Dunne Speaks: Tax Working Group no more than Cullens stooges
So, the details of Labour’s long-awaited capital gains tax have been revealed, and now the speculation begins as to how the government will go about implementing Sir Michael Cullen’s long-cherished dream. One thing that is near certain is that should Labour choose to proceed (and why should they not – they have been promising this since 2011, despite its contributing to their massive election defeats in 2011 and 2014, and they have no other tax policy to speak of) it will not implement the Cullen proposal in its entirety (governments never do). And even if they do proceed, assuming that in this era of feel good politics they do not succumb to a reality check in the meantime, because they know better than the majority of New Zealanders opposed to a new capital gains tax, it is just as certain that the tax will be amended early and often as the myriad loopholes associated with it become more and more obvious. The history of major tax change is always one of constant tinkering and amendment to try to make it more workable.
It is no bad thing to review tax policy and the taxation system from time to time, to ensure it remains effective in its primary task of collecting the revenue the government needs to do its business, as efficiently and cleanly as possible. However, politicians invariably run into trouble when they attempt to use the tax system for wealth redistribution or social policy purposes, because those often run counter to the smooth and efficient collection of taxation. They inevitably create loopholes for those who are the target of such policies to exploit, leading to further measures to close the loopholes, in some sort of never-ending game. As a consequence, the tax system becomes more complex to understand and complicated to administer, making it more and more inefficient, and fuelling calls for its simplification.
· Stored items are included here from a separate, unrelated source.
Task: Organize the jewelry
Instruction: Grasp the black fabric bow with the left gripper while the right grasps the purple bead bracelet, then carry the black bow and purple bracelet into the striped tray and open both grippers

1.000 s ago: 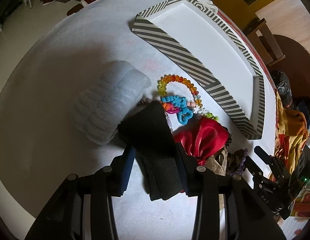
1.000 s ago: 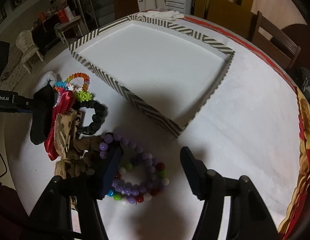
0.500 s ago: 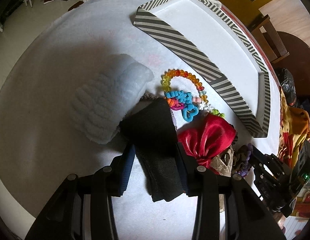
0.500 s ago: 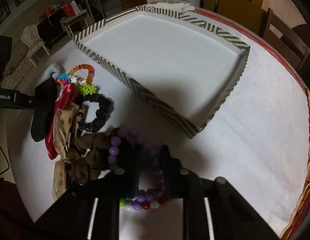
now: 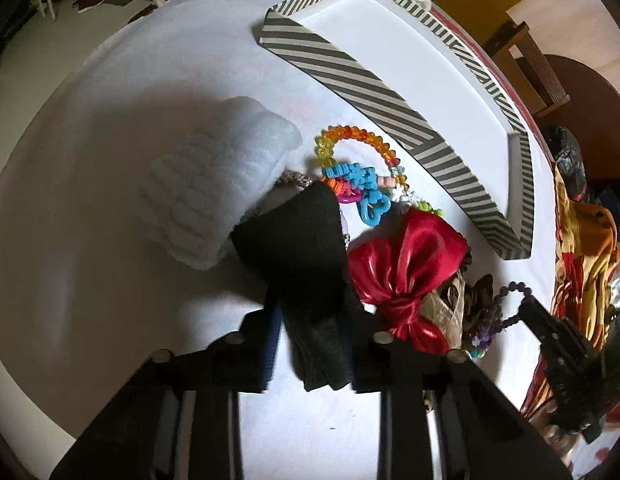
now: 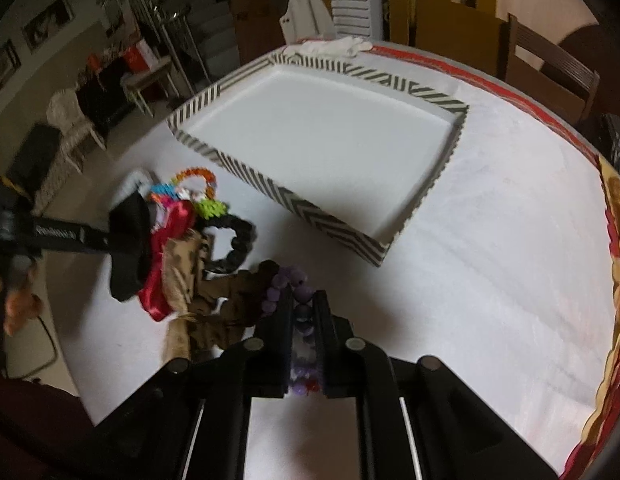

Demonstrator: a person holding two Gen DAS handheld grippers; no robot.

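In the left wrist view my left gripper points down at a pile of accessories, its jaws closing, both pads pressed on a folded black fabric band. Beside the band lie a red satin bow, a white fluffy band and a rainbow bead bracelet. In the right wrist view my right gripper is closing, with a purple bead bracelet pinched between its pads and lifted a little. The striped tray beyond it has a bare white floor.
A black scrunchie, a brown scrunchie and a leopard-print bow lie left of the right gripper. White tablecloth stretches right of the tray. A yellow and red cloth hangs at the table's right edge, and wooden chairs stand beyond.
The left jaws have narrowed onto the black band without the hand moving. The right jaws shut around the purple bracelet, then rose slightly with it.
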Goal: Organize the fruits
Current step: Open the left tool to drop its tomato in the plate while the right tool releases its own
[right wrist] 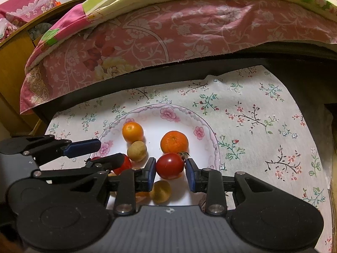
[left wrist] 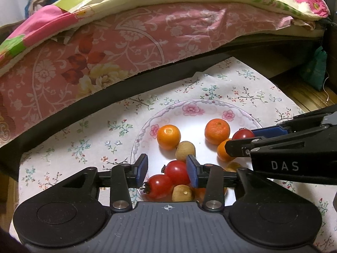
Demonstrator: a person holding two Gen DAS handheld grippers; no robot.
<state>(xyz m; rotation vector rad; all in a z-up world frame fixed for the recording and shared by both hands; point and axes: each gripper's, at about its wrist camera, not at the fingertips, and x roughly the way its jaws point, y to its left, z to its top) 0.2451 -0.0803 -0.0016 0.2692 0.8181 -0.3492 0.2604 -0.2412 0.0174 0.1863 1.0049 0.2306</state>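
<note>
Presently, right gripper [right wrist: 170,171], jaws parted, brackets one tomato [right wrist: 169,165] at centre frame, left pad touching, right pad just clear, nothing gripped yet; left gripper [left wrist: 167,169], open wider and empty, hovers over two tomatoes [left wrist: 168,178] at lower centre. On the plate [left wrist: 189,107], counted across both views: three tomatoes, three oranges [left wrist: 217,131], three tan longans [left wrist: 185,150], one half hidden.

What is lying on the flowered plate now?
On the plate: oranges, red tomatoes and pale brown round fruits. The left hand-held gripper and right hand-held gripper cover some fruit.
</note>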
The capital gains tax, no matter how it is designed and monitored, will exemplify all these issues, and be a boon for few but the tax accountancy and advisory businesses. It is, for example, difficult to see how taxing the capital gain on the sale of second property will make it any easier for those currently unable to enter the residential housing market to do so, especially since their problem is raising the initial deposit. It is far more likely, that such properties will be retained within families through gifting or other devices, and an explosion of mechanisms to enable this to occur can be expected.
The best way to ensure fairness and equity in the tax system is by keeping it as simple as possible so that it is easy for taxpayers to comply with, and just as easy to enforce, without the need for complex rules, trying to second-guess every tax minimisation possibility. A massive plain-English rewrite of the tax law in the mid 2000s still left us with more than 2,000 pages of tax law, and the capital gains tax proposal can only be expected to add significantly to that.
A curious feature of the Cullen proposal is that it is supposed to be tax neutral. The revenue a capital gains tax may potentially raise over time is purportedly to be re-distributed back to those on the lowest marginal tax rate. That means all taxpayers, including those paying the capital gains tax in the first place, as well as the least well-off, will end-up receiving the same personal tax cut! It is hard to see the logic of how that contributes to the redistribution of wealth the Prime Minister talks about. Her airy dismissal of criticism, saying it is really all about some undefined sense of fairness, is shallow and no answer at all.
The blunt reality is that all the mealy-mouthed talk we have heard so far about the capital gains tax is a giant diversion tactic. This is not about fairness, rebalancing the tax system, or any other vacuous inanity used to describe what is going on. This is about Labour doing what it always intended and using the Tax Working Group as its cover.
If Labour had been truly serious about fundamental reform of the tax system, it would have sought to answer much more basic question first – what is a reasonable level of expenditure for a New Zealand government, given its various social and other commitments, and what is the best way of funding from a tax perspective? That way, an expanded and broadened working group would have been enabled to make a meaningful contribution to the future shaping of social and economic policy, rather than just be used as stooges for a predetermined policy outcome, the way the majority of the Tax Working Group have been.